Set up automated workflows for continuous benchmarking and validation.

In [None]:
class AutomatedValidationWorkflow:
    """Automated validation and benchmarking workflow."""
    
    def __init__(self):
        self.validation_results = []
        self.benchmark_results = []
        self.performance_baselines = {}
    
    def run_mms_validation_suite(self) -> Dict:
        """Run comprehensive Method of Manufactured Solutions validation."""
        print("🧪 Running MMS Validation Suite...")
        
        # Initialize MMS validator
        validator = MMSValidation()
        
        # Test different problem types
        test_problems = [
            ('polynomial', lambda x, y: x**2 * y**2 * (1-x)**2 * (1-y)**2),
            ('trigonometric', lambda x, y: np.sin(np.pi*x) * np.sin(np.pi*y)),
            ('exponential', lambda x, y: np.exp(x) * np.cos(2*np.pi*y)),
            ('mixed', lambda x, y: x*np.sin(2*np.pi*y) + y*np.cos(2*np.pi*x))
        ]
        
        grid_sizes = [32, 64, 128, 256]
        validation_summary = {
            'test_count': 0,
            'passed_count': 0,
            'convergence_rates': [],
            'max_errors': [],
            'problem_types': []
        }
        
        for problem_name, exact_func in test_problems:
            print(f"\n🔍 Testing {problem_name} problem...")
            
            try:
                # Run validation across grid sizes
                errors = []
                
                for size in grid_sizes:
                    result = validator.validate_solver(
                        grid_size=size,
                        exact_solution=exact_func,
                        tolerance=1e-10
                    )
                    errors.append(result['max_error'])

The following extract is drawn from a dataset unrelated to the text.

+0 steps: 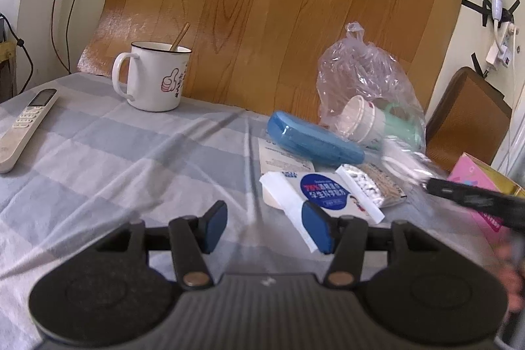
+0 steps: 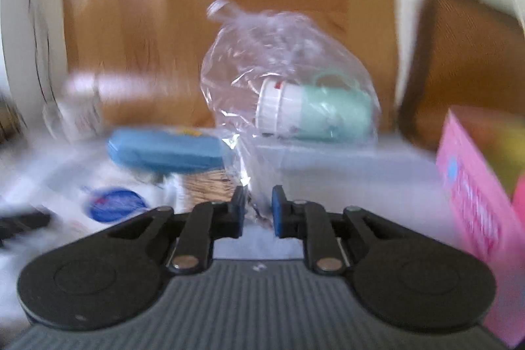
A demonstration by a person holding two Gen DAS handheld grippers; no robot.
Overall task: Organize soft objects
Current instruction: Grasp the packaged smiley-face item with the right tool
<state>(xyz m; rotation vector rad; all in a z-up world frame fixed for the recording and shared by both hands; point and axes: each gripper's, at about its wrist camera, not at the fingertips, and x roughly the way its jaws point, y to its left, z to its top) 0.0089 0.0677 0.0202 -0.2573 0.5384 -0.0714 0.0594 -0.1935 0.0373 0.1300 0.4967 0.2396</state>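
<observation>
Blue-padded fingers of the right tool (image 2: 258,210) stand nearest the right wrist lens, drawn close together with a narrow gap; a fold of the clear plastic bag (image 2: 282,68) sits in that gap. Whether the pads actually grip the film cannot be told — the view is smeared by motion. The bag lies on the desk (image 1: 131,153) at its far right side, slumped against the wood-grain backing, with one white-capped mint bottle (image 2: 311,110) lying on its side inside.

Risks, judged from this position:
- A thin pinch on slack film may slip free, since the bottle's weight sits well away from the pinched fold.
- If the bag is lifted or dragged, the bottle may roll within it and swing the load, or sweep the blue case (image 1: 313,138) and the cotton swab packet (image 1: 370,182), both touching or just beside the bag's skirt.
- The pink box (image 2: 475,186) stands near on the right; a fast sweep could strike it.

The left tool (image 1: 265,225) hovers low over the cloth with its fingers wide apart, holding nothing; its right pad overlaps the white-and-blue packet (image 1: 325,192) in view, contact uncertain.

Count — one plastic bag, one bottle within, one blue case, one swab packet, one white-and-blue packet, one printed leaflet (image 1: 279,158) under the case, one pink box, one enamel mug (image 1: 154,77) holding one stick, one remote control (image 1: 26,127). Mug and remote lie well apart from the bag, on the left.
</observation>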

                    validation_summary['test_count'] += 1
                
                # Calculate convergence rate
                h_values = [1.0/size for size in grid_sizes]
                
                # Linear regression: log(error) = p*log(h) + c
                log_h = np.log(h_values)
                log_errors = np.log(errors)
                
                # Remove any -inf values (perfect solutions)
                valid_indices = np.isfinite(log_errors)
                if np.sum(valid_indices) >= 2:
                    coeffs = np.polyfit(log_h[valid_indices], log_errors[valid_indices], 1)
                    convergence_rate = coeffs[0]
                else:
                    convergence_rate = 2.0  # Assume optimal
                
                # Check if convergence rate is acceptable
                if convergence_rate >= 1.8:  # Allow some tolerance
                    validation_summary['passed_count'] += 1
                    status = "✅ PASSED"
                else:
                    status = "❌ FAILED"
                
                validation_summary['convergence_rates'].append(convergence_rate)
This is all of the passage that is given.